国際賢人会議閉会 岸田首相「政治的意志結集を」 核兵器のない世界へ

閉会セッションでスピーチする岸田首相=長崎市尾上町、出島メッセ長崎

 核兵器のない世界への具体的方策を有識者が議論する「国際賢人会議」の第3回会合は9日、長崎市内で2日間の日程を終え閉会した。岸田文雄首相は閉会セッションに出席し、国際社会の分断が深まる中で「現実的かつ実践的な取り組みを進め、核軍縮の機運を高めるため、世界中から強い政治的な意志を結集することが必要だ」と訴えた。会議は「長崎を最後の被爆地に」するため、核兵器の不使用の規範を維持することで合意したという。
 核保有国と非保有国双方の委員15人のうち13人が対面で出席。座長の白石隆・熊本県立大理事長は閉会後の記者会見で、核軍縮を巡り▽安全保障環境の変化による新たな課題▽人工知能(AI)など新興技術の影響▽倫理と規範-の3点を議論したと説明。「核リスク低減のため外交や交渉の強化、政治的リーダーシップが重要だ」と述べた。
 長崎の被爆者で医師の朝長万左男氏(80)も、地元有識者として全日程に加わり、会見にも出席。朝長氏は2017~19年に前身の「賢人会議」委員を務めたが、今回再び議論に参加して「核抑止論の克服が継続した課題だと分かった」と指摘。
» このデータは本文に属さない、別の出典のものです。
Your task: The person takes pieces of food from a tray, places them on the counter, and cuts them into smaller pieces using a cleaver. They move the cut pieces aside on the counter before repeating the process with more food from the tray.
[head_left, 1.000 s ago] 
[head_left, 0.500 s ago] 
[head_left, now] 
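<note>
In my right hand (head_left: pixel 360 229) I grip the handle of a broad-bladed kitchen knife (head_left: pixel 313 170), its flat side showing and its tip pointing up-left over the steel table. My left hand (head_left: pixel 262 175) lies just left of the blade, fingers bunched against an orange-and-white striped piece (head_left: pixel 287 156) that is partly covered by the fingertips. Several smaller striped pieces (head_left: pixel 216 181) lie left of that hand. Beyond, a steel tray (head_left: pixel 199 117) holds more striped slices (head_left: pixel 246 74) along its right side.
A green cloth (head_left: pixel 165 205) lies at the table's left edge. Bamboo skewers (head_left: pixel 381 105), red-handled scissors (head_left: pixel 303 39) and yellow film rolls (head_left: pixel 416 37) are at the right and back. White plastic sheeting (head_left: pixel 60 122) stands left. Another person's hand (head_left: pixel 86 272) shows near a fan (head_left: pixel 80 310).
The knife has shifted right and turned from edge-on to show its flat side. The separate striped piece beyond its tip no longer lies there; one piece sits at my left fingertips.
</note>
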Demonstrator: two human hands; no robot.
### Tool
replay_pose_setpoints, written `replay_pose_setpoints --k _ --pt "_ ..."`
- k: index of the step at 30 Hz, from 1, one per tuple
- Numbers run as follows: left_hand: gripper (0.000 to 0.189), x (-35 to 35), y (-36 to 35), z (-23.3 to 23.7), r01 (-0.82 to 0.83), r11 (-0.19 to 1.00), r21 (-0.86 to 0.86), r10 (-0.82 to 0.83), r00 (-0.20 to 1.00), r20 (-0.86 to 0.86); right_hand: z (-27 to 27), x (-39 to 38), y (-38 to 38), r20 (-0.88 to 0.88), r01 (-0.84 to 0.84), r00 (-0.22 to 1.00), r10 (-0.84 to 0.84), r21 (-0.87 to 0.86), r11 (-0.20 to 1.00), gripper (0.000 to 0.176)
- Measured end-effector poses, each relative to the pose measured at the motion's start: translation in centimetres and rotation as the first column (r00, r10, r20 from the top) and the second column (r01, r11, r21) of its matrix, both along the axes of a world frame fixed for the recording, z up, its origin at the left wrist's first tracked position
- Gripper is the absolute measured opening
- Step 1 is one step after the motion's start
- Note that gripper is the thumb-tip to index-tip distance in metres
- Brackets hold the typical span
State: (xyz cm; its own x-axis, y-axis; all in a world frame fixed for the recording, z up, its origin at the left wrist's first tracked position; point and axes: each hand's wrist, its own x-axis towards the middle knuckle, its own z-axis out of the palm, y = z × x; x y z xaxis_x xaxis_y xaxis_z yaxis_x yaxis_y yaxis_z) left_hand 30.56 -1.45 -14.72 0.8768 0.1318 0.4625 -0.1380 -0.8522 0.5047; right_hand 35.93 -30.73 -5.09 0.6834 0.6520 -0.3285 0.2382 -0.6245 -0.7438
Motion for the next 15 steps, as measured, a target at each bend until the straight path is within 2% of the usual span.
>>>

米国の「核の傘」に安全保障を委ねる日本政府について、会議の中では「岸田首相が『核兵器のない世界』に到達するプロセスを説明しなければ、唯一の被爆国としての指導力は発揮できないと申し上げた」と明らかにした。
 会見では委員が核抑止論を巡る多様な見解について発言。米国のジョージ・パーコビッチ委員は「核抑止力を持つと使用の可能性があり、持たないと他国から守れない。人々がどちらを心配するかの問題で、意見を集約するのは難しい」と述べた。
 一方、中国の趙通(ジャオトン)委員は「核抑止は世界平和のための一時的なツール。多くのリスクを伴い、永続的な解決策ではない」と強調し、「なぜ核兵器に安全保障を依存するのかという根本的な課題に、国際社会が体系的に取り組むべき」と注文。フランスのブルーノ・テルトレ委員は「核抑止を支持する私も、一時的なものだと思う。核兵器の良き管理者であるためには、想像もできない破壊的性格を持った兵器だと認識しなければならない」と話した。
 賢人会議は来年以降も年2回をめどに会合を重ね、26年の核拡散防止条約(NPT)再検討会議までに提言をまとめる。